Some accounts suggest the event only received widespread attention after the election, an opinion Kinnock shared in an April 2010 New Statesman interview: "It wasn't until about ten days after the election that people started writing about the 'hubristic Sheffield rally' and all the rest of it."

In fact, the rally was discussed several times during the BBC's election-night coverage; David Dimbleby questioned Labour's then Shadow Chancellor, John Smith, about the hubristic nature of the rally; BBC commentator David Davies suggested it may have hurt Labour in the Midlands, being seen as "too self-congratulatory, too soon"; and both Conservative David Mellor and Shirley Williams of the Liberal Democrats discussed it in a roundtable conversation.

In a 1995 interview for the BBC Two documentary series The Wilderness Years, Kinnock said: "...all of the years in which I'd attempted to build a fairly reserved, starchy persona – in a few seconds, they slipped away." In the 2010 New Statesman interview, Kinnock expressed a different opinion on the effect of his performance at the rally.

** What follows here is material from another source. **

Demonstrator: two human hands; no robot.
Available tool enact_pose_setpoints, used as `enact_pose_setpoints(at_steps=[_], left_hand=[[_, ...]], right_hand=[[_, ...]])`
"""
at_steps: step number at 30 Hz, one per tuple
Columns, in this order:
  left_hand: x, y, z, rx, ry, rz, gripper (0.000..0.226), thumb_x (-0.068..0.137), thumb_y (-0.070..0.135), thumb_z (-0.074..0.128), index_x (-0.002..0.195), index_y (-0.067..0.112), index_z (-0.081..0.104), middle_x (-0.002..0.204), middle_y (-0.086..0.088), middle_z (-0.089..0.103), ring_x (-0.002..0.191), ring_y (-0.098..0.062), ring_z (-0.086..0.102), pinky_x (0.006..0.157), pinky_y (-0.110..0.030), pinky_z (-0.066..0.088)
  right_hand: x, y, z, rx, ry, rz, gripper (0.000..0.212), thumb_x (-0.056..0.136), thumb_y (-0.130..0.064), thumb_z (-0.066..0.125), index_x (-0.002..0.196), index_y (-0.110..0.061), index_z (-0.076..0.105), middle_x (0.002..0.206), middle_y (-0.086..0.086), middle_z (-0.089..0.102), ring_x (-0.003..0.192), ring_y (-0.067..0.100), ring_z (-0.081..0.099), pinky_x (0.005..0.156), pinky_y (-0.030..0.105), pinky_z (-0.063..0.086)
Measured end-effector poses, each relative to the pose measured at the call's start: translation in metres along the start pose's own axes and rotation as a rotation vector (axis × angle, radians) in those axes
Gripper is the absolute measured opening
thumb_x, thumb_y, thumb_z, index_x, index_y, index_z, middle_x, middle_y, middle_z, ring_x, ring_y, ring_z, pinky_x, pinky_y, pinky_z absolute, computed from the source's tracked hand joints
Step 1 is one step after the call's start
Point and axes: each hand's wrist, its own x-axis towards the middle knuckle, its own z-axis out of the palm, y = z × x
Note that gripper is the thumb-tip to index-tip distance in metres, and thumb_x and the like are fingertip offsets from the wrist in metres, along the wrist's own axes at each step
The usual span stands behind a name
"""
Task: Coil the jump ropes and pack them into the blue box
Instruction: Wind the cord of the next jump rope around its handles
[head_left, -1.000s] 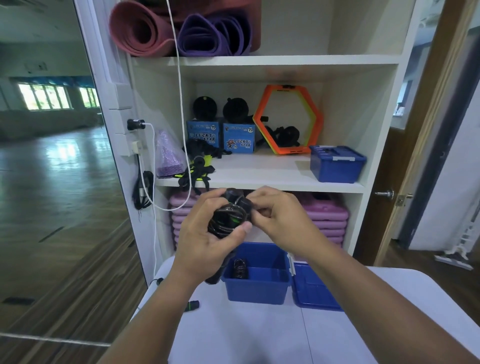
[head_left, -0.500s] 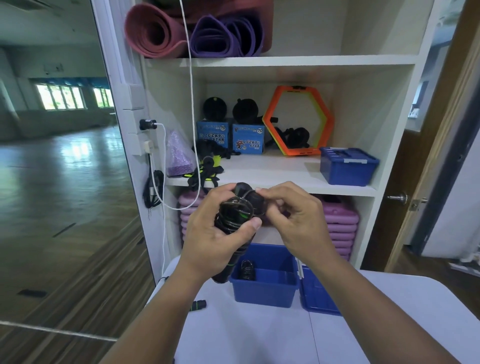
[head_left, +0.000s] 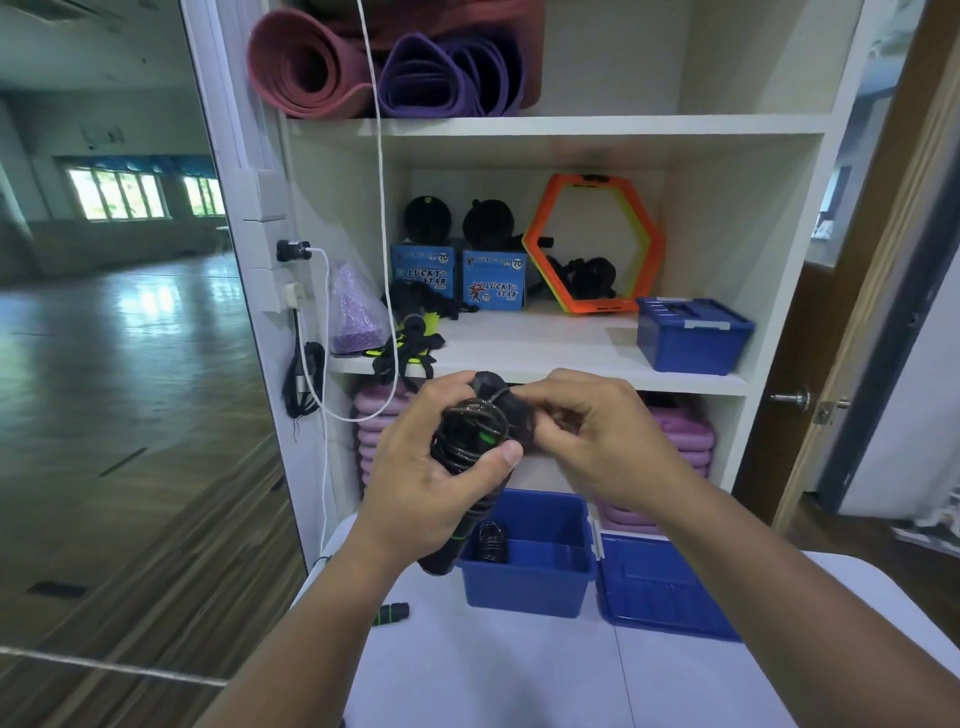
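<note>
Coiled jump rope: left hand grips, right hand seemingly pinches.

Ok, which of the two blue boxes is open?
The blue box on the table, with a coiled rope inside; the shelf box is closed.

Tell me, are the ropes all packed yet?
Not yet. One coiled rope sits in the box. The left hand grips a second rope while the right hand pinches its cord. It needs dropping in, and a handle lies on the table.
</note>
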Motion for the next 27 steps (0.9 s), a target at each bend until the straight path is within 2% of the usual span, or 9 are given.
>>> enact_pose_setpoints(at_steps=[2,4,7,11,14,17,19,22,27], left_hand=[[0.002,0.000,-0.001,-0.004,0.010,-0.014,0.041,0.079,0.034,0.072,0.112,0.048,0.053,0.104,0.026,0.064,0.093,-0.006,0.065,0.085,-0.019,0.050],[0.005,0.001,-0.002,0.008,0.033,-0.021,0.045,0.079,0.037,0.073,0.114,0.056,0.051,0.100,0.022,0.066,0.091,-0.010,0.066,0.083,-0.019,0.049],[0.007,0.002,-0.002,0.035,0.009,-0.028,0.046,0.079,0.039,0.072,0.112,0.059,0.048,0.097,0.024,0.065,0.087,-0.006,0.065,0.079,-0.014,0.048],[0.002,0.002,-0.001,0.034,-0.017,-0.046,0.046,0.078,0.041,0.072,0.111,0.061,0.047,0.094,0.024,0.065,0.082,-0.006,0.065,0.075,-0.013,0.048],[0.001,0.003,0.000,0.058,-0.014,-0.040,0.046,0.078,0.041,0.071,0.111,0.061,0.046,0.094,0.024,0.065,0.083,-0.007,0.065,0.074,-0.014,0.048],[0.002,0.004,0.000,0.089,-0.020,-0.038,0.046,0.078,0.041,0.070,0.111,0.062,0.046,0.094,0.027,0.064,0.083,-0.004,0.065,0.074,-0.011,0.047],[0.002,0.004,-0.001,0.109,-0.023,-0.030,0.045,0.078,0.040,0.070,0.113,0.055,0.048,0.093,0.026,0.065,0.084,-0.002,0.065,0.075,-0.010,0.046],[0.003,0.004,0.000,0.139,-0.029,-0.009,0.046,0.079,0.036,0.071,0.121,0.037,0.052,0.098,0.018,0.064,0.089,-0.003,0.064,0.079,-0.012,0.045],[0.004,0.004,0.001,0.173,-0.087,0.041,0.046,0.080,0.037,0.072,0.119,0.023,0.052,0.114,0.010,0.063,0.100,-0.009,0.063,0.086,-0.022,0.050]], right_hand=[[-0.002,-0.007,0.001,-0.051,0.037,-0.022,0.037,0.091,-0.006,0.062,0.118,-0.029,0.073,0.079,-0.004,0.066,0.071,0.012,0.057,0.063,0.022,0.046],[-0.007,-0.015,0.010,0.012,0.128,0.000,0.037,0.091,-0.007,0.063,0.119,-0.031,0.070,0.082,-0.010,0.068,0.073,0.010,0.061,0.065,0.020,0.050],[-0.013,-0.021,0.020,0.134,0.232,0.095,0.037,0.091,-0.009,0.064,0.109,-0.041,0.060,0.080,-0.016,0.070,0.074,0.007,0.066,0.067,0.019,0.054],[-0.017,-0.015,0.023,0.065,0.258,0.071,0.028,0.092,-0.008,0.064,0.107,-0.031,0.069,0.091,-0.015,0.072,0.082,0.008,0.069,0.073,0.033,0.058],[-0.016,-0.013,0.023,-0.017,0.279,0.018,0.024,0.091,-0.004,0.063,0.106,-0.019,0.074,0.099,-0.010,0.069,0.088,0.009,0.065,0.075,0.031,0.055],[-0.016,-0.018,0.018,0.134,0.224,0.178,0.023,0.095,-0.013,0.055,0.100,-0.022,0.076,0.092,-0.011,0.071,0.086,0.012,0.067,0.079,0.039,0.056],[-0.015,-0.021,0.014,0.256,0.142,0.271,0.024,0.096,-0.030,0.054,0.099,-0.024,0.077,0.089,-0.005,0.075,0.084,0.015,0.069,0.083,0.046,0.057],[-0.011,-0.027,0.010,0.444,0.089,0.334,0.029,0.087,-0.047,0.064,0.097,-0.023,0.078,0.093,-0.003,0.078,0.092,0.015,0.074,0.090,0.048,0.057],[-0.008,-0.030,0.004,0.580,0.131,0.398,0.020,0.077,-0.030,0.080,0.085,-0.012,0.077,0.081,0.011,0.077,0.082,0.025,0.075,0.088,0.049,0.059]])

He said: "Given my time again, I wouldn't repeat it – but the great legend is complete, bloody rubbish."

In 2021, writing on Kinnock's failure to become Prime Minister, Steve Richards argued that the rally had "acquired a mythological status as fatal event", but noted that prior to Labour's defeat "there was no suggestion that Kinnock had made a terrible blunder". He noted that the BBC's political editor John Cole had indicated he had been impressed in his live reporting of the rally and it was only retrospectively that it started to be portrayed as showing Kinnock as "overconfident and cocky". Richards concluded that blaming the event for Labour's defeat was "a red herring" and the party would have lost the election even if there had been no Sheffield Rally.

The event is often mentioned in relation to other purported political miscalculations or gaffes, such as the Paul Wellstone memorial event during the 2002 United States Senate election in Minnesota. or the Howard Dean "Dean Scream" incident.